NAT BAR NAT

 

What do you think the Kosher Food Laws say regarding the following scenario: You cook a piece of meat in a meat cooking device. Then afterwards you remove the meat from the pot and wash it out until it is sparkling clean, and then you cook in the same pot a neutral food, let's say string beans for example, in this "meaty pot," this pot that was used just before for meat but is now clean. I ask -- Does the "neutral" food remain neutral? May the beans be eaten with milk?
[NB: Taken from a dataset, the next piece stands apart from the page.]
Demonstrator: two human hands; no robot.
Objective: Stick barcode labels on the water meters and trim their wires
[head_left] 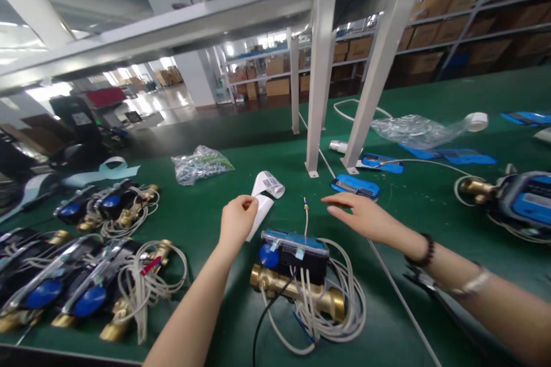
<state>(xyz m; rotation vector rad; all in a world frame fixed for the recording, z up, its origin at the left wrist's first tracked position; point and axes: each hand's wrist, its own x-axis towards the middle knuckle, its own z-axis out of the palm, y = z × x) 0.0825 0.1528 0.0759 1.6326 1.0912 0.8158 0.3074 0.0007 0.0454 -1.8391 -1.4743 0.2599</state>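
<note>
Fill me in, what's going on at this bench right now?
A person's left hand pinches a white label strip. The right hand, open and empty, hovers near a blue plate. Between and just below the hands, a brass-piped meter sits on the green bench with its cables coiled beside it. More meters lie to the left.

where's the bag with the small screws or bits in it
In the head view, the clear bag lies on the green bench, left of centre, just beyond the label strip.
</note>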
This resulting food, the string beans, is called in the codes a "nat bar nat." Nat is an abbreviation for the words, in the expression of the Talmud, "that which gives (or transfers) taste." Bar means in the same language "the son of," therefore nat bar nat becomes "that which transfers taste which is the offspring of that which transfers taste." I explain: The meat didn't transfer its taste directly into the beans as if they would be in the scenario if they were cooked one with the other all together. Rather, the taste of the meat was absorbed into the walls of the pot, and then afterwards, in a second cooking, transferred the taste into the beans. This second level taste is obviously weaker. How does the the Jewish Bible and the Jewish codes relate to that weaker taste?

 

in such a case where the taste so much weakened, since it was absorbed into the walls of the pot and then afterwards when you cooked the beans the second time, it came out again, then we say like this: If the food that produced the taste was permitted food, the meat in the above example, then we say that such a weak taste doesn't have the strength to become a forbidden food if it happens afterwards that it becomes mixed with milk. I mean to say, the secondary taste isn't strong enough to create a new prohibition by virtue of its contact with milk. But, if the taste involved was from a prohibited food, for example donkey meat, first you cooked donkey meat in a pot and then after a thorough cleaning you cooked string beans, so the beans are forbidden as long as there remains any taste of the forbidden meat. Similarly, however not so obvious, if instead of cooking string beans in the meat pot you cooked milk, then the milk (and the pot) would become prohibited, because when the taste of the meat comes out it immediately strikes the milk and becomes forbidden food, meat and milk.